Os novos estudos serão focados nas prioridades elencadas ao final do workshop e desenvolvidos por uma equipe multidisciplinar. Em relação ao sistema de produção serão executadas pesquisas em melhoramento genético, com vistas à uniformidade de ciclo e tipo de plantas, precocidade, qualidade dos grãos e enriquecimento do banco de germoplasma.
Atualmente, a Embrapa Cerrados desenvolve pesquisas com genótipos oriundos da primeira cultivar brasileira, a BRS Piabiru. O pesquisador Walter Quadros explicou que estão selecionando novos materiais, principalmente precoces e para produção na agricultura familiar. A caracterização e enriquecimento do banco de germoplasma, que conta com cerca de mil acessos, também é meta do projeto de pesquisa.
As pesquisas com quinoa na Embrapa Cerrados foram iniciadas na década de 90. O então pesquisador da Embrapa Cerrados Carlos Spehar, atualmente professor da Universidade de Brasília (UnB), fez as primeiras seleções com o objetivo de que a cultura fosse compor o sistema de produção e uma alternativa para diversificação no plantio direto. "A primeira demanda era agrícola, a alimentar surgiu depois. O que gerou o investimento em preparo de alimentos", comentou.
COMPETIÇÃO NO MERCADO
O produtor Sebastião Conrado, da Fazenda Dom Bosco, em Cristalina (GO), vem apostando na quinoa desde o início das pesquisas. A plantação de BRS Piaburu, em 2012, lhe rendeu cerca de R$ 4 mil por hectare. "Não é um valor insignificante, mas, na minha região, não compensa por que o lucro é muito maior com feijão, milho e hortaliças", disse. Além da competição econômica com outras culturas, ainda existem as dificuldades com os maquinários, principalmente colheitadeira e secador de grãos.
A adequação tecnológica para o cultivo não é o único problema. O preço da importação e a resistência alimentar dificultam a consolidação do mercado. Para Adilson de Oliveira, do Instituto Federal de Brasília, a perspectiva é de que os preços elevados e a demanda reprimida persistam por algum tempo. "Enquanto dependermos de importação, a situação será essa. O mercado tem potencial mediante a queda do preço e o maior conhecimento sobre as alternativas de uso", frisou.
Cerca de 70% da quinoa adquirida por empresas brasileiras é importada da Bolívia. O principal mercado demandante de quinoa é São Paulo, seguido de Santa Catarina, que são pólos de processamento do grão. Geralmente, a quinoa é incluída em alimentos já processados, como farinha de milho ou leite.
PRODUTOS
Um subproduto da quinoa que está sendo utilizado é o extrato. O diretor do Instituto Biophytis do Brasil, Clayton Corrêa, relatou como a empresa de origem francesa está investindo na produção de um medicamento que combate a obesidade abdominal e a perda da massa muscular. O "quinolia" já está registrado na França e passará por ensaios toxicológicos e pré-clínicos no Brasil.

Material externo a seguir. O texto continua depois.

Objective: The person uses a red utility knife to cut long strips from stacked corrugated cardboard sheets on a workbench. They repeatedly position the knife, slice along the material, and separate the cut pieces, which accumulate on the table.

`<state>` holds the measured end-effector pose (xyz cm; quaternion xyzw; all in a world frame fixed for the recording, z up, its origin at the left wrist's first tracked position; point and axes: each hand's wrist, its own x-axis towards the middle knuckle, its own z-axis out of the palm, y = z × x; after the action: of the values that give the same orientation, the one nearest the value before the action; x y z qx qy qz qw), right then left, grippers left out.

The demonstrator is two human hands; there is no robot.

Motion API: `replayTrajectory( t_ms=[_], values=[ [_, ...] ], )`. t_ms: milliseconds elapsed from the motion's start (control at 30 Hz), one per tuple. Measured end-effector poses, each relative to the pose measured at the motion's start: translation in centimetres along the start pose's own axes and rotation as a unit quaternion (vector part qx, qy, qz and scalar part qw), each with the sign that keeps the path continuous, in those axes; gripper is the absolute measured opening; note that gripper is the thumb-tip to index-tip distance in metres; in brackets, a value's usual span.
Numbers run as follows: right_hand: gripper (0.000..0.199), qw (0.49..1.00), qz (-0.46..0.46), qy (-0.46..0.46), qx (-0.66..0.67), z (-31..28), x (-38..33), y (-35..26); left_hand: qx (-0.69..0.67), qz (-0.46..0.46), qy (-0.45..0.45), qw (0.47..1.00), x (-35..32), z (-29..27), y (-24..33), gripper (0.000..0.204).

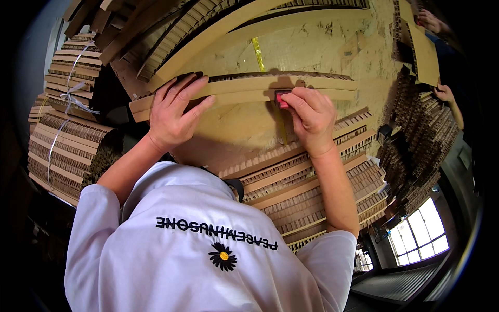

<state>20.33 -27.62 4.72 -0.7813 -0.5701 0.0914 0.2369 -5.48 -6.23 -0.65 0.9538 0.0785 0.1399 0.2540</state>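
Observation:
A long honeycomb cardboard strip (244, 89) lies across a cardboard-covered work surface (312, 47). My left hand (176, 112) presses flat on the strip's left part, fingers spread. My right hand (311, 117) is closed around a small red tool (281, 99) and holds it against the strip's near edge, right of the middle. Most of the tool is hidden by my fingers. A yellow tape line (258, 53) runs across the surface behind the strip.
Stacks of honeycomb cardboard strips (312, 182) lie just below my hands. Tied bundles of cardboard (67, 135) stand at the left, more stacks (416, 151) at the right. Another person's hands (444, 92) work at the far right. A window (418, 234) shows at lower right.

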Motion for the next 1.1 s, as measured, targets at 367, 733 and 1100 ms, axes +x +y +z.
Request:
replayTrajectory(
  t_ms=[367, 733, 1100],
  values=[
    [0.022, 1.000, 0.005, -0.016, 0.003, -0.1, 0.3, -0.1, -0.007, -0.008, 0.004, 1.000, 0.3, -0.1, 0.1, 0.050],
    [0.016, 0.960, 0.148, 0.193, 0.138, -3.6, 0.0, -1.2, -0.010, 0.000, 0.001, 1.000, 0.5, -1.0, 0.3, 0.042],
    [0.014, 0.799, 0.316, 0.455, 0.234, -16.4, -11.9, -7.5, 0.133, 0.049, 0.193, 0.971, 12.8, -10.7, 3.3, 0.059]
  ],
)
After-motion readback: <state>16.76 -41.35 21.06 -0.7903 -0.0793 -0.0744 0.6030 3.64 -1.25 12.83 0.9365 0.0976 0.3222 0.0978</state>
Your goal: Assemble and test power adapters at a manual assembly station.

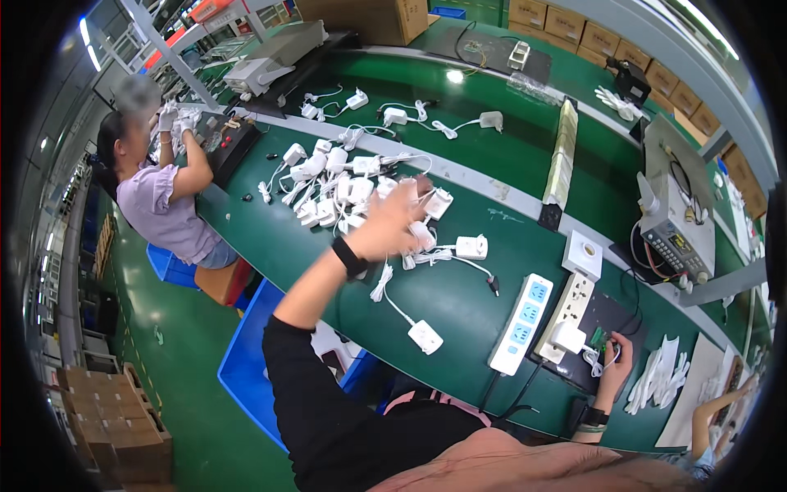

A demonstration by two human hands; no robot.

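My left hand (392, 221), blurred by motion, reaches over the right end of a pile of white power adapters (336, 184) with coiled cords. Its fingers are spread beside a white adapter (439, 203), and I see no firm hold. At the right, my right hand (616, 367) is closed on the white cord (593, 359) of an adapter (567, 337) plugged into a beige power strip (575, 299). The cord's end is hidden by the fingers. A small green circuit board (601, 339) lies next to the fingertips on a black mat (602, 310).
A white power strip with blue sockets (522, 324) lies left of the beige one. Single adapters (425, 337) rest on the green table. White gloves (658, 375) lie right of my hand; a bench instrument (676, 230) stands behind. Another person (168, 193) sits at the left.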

Em função dos múltiplos usos da quinoa, a perspectiva é segmentar o mercado, buscando atender as demandas para processamento industrial e para consumo in natura. Para fomentar a produção e o consumo, os participantes do workshop defendem a criação de associações de produtores e beneficiadores, além de linhas específicas em políticas públicas.
AÇÕES
Dentre as atividades desenvolvidas este ano para a promoção da quinoa destacam-se o estabelecimento de uma rede global de pesquisa; exibição itinerante sobre os benefícios do consumo do grão nos cinco continentes; realização, em julho, no Equador, do Congresso Mundial; publicação de catálogo de variedades e de livro de receitas internacional no contexto do programa Chefs contra a Fome.

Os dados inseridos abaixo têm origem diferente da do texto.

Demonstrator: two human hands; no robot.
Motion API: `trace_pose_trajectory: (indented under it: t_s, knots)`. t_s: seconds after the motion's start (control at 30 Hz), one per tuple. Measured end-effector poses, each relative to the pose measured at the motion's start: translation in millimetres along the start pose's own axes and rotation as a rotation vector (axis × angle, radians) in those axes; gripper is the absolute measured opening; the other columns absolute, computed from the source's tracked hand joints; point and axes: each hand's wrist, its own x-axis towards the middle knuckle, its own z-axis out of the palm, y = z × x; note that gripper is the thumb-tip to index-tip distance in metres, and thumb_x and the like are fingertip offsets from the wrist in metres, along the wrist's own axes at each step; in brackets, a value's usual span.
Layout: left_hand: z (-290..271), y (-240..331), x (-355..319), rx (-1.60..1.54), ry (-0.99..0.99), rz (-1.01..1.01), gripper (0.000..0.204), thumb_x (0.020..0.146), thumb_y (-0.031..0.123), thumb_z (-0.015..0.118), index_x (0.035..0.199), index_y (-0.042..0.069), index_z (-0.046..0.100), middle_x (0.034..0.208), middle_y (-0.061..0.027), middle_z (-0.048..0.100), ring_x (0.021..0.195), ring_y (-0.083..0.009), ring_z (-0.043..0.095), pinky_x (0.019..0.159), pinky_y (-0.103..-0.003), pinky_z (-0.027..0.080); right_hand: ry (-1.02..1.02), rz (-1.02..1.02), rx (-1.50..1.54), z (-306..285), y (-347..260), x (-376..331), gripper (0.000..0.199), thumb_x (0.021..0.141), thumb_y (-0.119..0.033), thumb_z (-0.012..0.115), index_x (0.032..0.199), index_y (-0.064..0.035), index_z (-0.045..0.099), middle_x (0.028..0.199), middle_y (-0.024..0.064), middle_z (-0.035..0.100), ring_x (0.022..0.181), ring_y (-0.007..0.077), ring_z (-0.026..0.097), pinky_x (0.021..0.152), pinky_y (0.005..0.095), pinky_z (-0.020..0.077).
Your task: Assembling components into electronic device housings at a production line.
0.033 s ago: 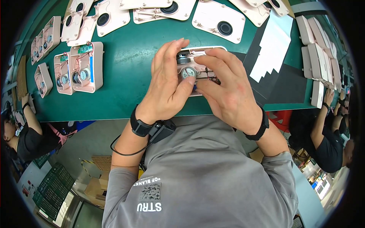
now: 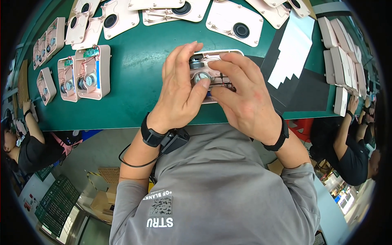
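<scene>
A pale pink speaker case (image 2: pixel 200 100) lies open side up on the table before me, with a round metal speaker back (image 2: pixel 200 76), a dark ring-shaped driver part (image 2: pixel 197 64) and thin wires inside. My left hand (image 2: pixel 177 83) grips the case's left end, fingers along its side and thumb pressed on the speaker back. Over the right half curls my right hand (image 2: pixel 247 92); its index fingertip reaches inside near the driver and its thumb bends in by the wires. The right hand covers much of the case's interior.
On the green table (image 2: pixel 134 65), several open speaker cases (image 2: pixel 105 71) stand at left. Pink front panels (image 2: pixel 234 22) with black drivers lie along the far side. Black sheets (image 2: pixel 308 92) and a white stepped sheet (image 2: pixel 292 49) are at right, beside stacked cases (image 2: pixel 343 65). Other people work at both sides.
My left thumb has shifted slightly farther over the speaker back. Nothing else visibly differs.
</scene>
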Motion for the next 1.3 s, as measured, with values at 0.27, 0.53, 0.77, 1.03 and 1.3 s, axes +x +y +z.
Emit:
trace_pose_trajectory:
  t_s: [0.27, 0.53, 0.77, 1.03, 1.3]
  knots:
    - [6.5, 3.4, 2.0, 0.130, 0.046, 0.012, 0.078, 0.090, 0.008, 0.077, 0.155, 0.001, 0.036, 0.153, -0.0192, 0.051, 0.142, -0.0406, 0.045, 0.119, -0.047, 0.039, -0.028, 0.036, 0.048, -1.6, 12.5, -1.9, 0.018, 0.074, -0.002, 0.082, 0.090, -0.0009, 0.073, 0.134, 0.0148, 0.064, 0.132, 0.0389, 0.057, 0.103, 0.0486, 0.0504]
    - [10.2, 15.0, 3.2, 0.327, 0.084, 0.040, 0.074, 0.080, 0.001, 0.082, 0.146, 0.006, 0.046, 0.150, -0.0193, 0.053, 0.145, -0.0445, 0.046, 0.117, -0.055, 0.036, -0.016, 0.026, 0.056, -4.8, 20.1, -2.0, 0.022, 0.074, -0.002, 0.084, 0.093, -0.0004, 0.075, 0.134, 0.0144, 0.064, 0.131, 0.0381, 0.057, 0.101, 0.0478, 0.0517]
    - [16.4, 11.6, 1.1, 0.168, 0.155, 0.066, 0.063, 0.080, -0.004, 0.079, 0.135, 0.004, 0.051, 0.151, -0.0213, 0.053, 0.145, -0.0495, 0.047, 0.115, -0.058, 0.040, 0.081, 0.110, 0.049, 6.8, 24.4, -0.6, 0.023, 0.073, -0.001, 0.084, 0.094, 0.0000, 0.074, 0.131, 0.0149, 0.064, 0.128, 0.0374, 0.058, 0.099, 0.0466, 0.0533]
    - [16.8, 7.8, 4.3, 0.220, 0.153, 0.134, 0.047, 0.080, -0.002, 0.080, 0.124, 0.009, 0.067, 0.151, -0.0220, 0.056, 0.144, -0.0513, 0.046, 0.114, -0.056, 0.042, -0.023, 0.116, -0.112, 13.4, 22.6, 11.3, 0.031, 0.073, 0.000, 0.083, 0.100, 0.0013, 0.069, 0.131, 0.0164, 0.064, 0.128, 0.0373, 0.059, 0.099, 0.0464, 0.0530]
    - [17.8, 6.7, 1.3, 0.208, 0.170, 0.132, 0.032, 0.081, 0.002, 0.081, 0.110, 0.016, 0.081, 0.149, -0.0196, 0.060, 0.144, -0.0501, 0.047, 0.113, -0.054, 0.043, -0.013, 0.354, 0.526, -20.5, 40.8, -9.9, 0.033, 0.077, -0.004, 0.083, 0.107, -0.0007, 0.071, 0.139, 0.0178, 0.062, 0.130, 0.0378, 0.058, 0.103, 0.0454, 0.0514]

De acordo com o representante da FAO, as ações promocionais implementadas este ano se tornarão contínuas. "Os comitês - o Internacional e os que serão criados por cada país, como já fizeram o Chile, Peru e a Bolívia - serão responsáveis em reforçar continuadamente o conhecimento sobre a quinoa. Saíremos do baixo conhecimento para tornar o grão altamente conhecido e consumido", disse.